Thursday, August 24, 2006

Original Art



This card was created for a client and it fits today's subject because I didn't simply email the card art to him. I printed the card on heavy card stock and mailed it to him. (Not an uncommon request...but it happens less often these days.)

Yesterday, after blathering on here about how changes in technology have affected the drawing of cartoons, I became nostalgic for the days of old. (A time stretching from the era of "golden age" cartoons to not very long ago.) There were no digital files, just ink, pencil and possibly some paint on paper. It was simple and seemed closer to real art back then.

Does an emailed series of 1's and 0's, digitized from a scan of Charles Schulz's Peanuts have anywhere near the same inspirational ability as a large piece of bristol that he personally splashed with jet black india ink? I say nay.


Most cartoonists draw digitally now. So does original art even exist anymore?
Increasingly, it only exists if a client asks for it.

In my case, (where we're not talking about collectible art, like that of Schulz's), some clients simply want a large piece of art for their homes or offices, so a nicely printed copy will do. With some of the new types of printers with 'solid' or laser-bonded inks, you can provide a long-lasting, almost archival print.


Some clients however, are more discerning. They want an actual drawing, with the sketches in blue pencil or graphite visible in areas, and also the look and feel of the ink on the bristol board. They are willing to pay more for it and they honestly appreciate the art itself when it is done.

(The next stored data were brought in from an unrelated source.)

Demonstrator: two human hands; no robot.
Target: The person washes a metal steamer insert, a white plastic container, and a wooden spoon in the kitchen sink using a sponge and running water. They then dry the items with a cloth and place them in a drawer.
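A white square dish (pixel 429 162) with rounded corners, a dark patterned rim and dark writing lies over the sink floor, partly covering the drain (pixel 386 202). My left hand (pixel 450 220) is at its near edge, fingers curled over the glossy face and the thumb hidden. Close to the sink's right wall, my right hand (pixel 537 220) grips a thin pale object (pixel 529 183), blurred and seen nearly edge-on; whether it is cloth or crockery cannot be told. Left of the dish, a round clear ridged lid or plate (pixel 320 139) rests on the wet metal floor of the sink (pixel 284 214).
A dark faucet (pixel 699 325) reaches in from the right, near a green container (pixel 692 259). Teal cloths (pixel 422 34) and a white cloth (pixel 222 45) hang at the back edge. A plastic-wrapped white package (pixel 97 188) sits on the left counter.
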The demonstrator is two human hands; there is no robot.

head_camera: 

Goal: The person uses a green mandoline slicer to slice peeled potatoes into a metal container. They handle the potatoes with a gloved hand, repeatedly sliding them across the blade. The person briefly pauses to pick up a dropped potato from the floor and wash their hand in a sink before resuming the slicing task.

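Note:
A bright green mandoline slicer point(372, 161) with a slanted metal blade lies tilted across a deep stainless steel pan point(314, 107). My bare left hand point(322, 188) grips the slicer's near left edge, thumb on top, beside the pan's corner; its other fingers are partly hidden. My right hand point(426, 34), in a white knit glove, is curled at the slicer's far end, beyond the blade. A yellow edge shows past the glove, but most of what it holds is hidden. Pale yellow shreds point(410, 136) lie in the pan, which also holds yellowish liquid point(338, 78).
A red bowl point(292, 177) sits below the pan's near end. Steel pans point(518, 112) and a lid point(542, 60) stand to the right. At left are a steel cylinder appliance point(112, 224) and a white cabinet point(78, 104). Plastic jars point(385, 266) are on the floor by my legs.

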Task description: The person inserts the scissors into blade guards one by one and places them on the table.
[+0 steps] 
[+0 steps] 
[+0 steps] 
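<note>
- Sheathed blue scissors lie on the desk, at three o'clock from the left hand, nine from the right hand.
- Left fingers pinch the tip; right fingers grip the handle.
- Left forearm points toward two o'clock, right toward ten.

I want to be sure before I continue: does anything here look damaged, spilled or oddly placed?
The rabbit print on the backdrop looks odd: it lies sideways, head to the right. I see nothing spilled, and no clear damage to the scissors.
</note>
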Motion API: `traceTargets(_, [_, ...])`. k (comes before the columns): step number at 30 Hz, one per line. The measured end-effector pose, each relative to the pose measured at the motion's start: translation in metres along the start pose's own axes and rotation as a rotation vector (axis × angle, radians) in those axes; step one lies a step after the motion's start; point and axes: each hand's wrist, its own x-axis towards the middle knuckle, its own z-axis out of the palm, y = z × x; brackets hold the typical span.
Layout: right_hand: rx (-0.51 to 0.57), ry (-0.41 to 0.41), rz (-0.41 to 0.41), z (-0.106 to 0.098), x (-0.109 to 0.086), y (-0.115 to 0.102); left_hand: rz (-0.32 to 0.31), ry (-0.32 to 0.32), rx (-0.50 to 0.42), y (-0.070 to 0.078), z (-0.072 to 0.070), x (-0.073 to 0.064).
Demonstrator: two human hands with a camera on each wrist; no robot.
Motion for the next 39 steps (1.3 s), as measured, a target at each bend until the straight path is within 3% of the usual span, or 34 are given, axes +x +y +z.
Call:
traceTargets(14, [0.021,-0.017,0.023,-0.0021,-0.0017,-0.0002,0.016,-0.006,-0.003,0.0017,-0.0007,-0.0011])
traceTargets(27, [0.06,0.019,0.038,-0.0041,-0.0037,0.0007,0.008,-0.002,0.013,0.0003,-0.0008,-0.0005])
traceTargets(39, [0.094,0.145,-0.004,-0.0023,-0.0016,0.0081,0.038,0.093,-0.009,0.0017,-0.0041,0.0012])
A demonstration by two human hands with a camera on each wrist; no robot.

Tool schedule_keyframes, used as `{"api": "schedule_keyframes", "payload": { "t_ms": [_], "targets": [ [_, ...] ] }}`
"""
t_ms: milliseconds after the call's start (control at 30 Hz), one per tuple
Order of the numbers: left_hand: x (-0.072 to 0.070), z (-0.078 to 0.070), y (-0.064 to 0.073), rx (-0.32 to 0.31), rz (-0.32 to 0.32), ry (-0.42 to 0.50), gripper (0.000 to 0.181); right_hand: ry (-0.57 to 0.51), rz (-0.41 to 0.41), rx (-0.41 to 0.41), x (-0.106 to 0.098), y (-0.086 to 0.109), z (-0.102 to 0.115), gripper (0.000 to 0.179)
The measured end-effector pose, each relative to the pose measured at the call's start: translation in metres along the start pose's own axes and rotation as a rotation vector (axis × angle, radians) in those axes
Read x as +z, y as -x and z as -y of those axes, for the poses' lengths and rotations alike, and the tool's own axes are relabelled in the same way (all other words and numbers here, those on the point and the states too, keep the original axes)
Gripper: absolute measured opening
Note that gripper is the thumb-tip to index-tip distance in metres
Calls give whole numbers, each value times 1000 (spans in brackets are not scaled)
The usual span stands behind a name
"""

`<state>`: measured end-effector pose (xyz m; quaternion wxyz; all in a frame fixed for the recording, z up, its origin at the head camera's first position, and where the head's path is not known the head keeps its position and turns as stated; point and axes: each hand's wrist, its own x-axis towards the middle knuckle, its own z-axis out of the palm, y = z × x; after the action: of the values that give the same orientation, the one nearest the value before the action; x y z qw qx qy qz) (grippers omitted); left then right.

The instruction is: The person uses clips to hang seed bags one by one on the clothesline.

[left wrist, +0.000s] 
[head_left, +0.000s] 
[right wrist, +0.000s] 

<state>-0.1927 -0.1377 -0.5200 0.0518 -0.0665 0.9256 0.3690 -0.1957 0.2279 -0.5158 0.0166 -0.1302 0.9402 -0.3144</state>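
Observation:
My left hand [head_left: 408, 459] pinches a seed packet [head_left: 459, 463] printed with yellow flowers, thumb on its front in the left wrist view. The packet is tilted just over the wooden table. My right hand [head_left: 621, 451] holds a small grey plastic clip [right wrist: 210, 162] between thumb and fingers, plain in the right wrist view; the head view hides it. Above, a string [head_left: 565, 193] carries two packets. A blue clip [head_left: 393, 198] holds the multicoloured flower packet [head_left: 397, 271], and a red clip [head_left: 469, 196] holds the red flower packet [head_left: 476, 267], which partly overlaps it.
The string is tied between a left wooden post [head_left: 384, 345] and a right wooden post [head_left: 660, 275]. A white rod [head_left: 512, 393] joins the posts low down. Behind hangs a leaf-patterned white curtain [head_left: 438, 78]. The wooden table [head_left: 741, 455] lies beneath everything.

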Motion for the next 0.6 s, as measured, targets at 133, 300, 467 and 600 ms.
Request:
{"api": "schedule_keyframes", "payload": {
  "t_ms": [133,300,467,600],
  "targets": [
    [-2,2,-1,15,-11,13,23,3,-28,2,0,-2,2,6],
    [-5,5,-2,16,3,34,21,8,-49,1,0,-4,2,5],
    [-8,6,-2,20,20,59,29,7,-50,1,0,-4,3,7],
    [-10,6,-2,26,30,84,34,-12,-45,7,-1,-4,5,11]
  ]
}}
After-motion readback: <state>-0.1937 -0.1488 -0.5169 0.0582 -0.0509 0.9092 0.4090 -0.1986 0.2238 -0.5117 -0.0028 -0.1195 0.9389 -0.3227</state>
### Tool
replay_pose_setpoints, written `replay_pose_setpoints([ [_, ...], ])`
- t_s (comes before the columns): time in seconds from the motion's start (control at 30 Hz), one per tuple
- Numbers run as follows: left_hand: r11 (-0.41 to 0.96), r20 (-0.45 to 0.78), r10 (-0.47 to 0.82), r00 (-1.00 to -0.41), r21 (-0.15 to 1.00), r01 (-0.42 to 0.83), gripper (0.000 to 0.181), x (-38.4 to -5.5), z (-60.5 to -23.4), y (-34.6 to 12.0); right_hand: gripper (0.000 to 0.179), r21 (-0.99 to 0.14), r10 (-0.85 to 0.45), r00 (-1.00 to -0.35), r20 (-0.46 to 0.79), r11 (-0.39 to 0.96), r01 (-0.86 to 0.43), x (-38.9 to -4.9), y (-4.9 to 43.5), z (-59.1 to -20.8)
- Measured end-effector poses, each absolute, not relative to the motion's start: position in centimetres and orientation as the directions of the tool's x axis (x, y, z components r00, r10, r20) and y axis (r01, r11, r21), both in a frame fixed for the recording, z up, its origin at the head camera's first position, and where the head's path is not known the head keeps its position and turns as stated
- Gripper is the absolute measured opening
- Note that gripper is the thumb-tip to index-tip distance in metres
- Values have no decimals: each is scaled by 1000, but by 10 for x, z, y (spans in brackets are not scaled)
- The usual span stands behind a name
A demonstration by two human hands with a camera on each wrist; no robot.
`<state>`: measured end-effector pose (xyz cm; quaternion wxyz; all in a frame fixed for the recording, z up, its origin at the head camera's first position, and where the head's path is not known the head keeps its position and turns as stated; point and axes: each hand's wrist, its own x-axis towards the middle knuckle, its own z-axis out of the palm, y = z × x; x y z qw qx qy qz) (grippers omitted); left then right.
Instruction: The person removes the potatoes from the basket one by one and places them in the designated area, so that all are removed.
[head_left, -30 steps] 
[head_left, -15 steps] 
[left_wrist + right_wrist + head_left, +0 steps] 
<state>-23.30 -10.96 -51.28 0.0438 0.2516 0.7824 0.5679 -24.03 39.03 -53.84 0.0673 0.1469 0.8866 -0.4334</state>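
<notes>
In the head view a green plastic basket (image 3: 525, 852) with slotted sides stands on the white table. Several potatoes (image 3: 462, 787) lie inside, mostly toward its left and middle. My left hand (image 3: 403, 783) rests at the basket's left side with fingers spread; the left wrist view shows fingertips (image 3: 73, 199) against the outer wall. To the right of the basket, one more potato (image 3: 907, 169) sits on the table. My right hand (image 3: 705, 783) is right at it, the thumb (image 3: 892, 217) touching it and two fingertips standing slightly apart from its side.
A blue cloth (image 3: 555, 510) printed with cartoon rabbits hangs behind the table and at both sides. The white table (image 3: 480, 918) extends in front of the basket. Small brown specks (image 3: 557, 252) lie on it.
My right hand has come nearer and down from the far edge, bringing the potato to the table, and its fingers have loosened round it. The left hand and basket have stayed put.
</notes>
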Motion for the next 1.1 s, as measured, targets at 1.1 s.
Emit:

Despite my regular use and high appreciation of digital tablets, I agree with some of this thinking. Looking at an original piece of art -- especially one created by another cartoonist -- is fascinating. Because of this, I have some originals from some of my idols and I go to see cartoon art on exhibition. You can see some of the writing and drawing process. There are wording changes or whited-out areas...you see the abandonment of one position or facial expression for a better one. It's a lesson almost as good as sitting right next to the cartoonist at the time of creation.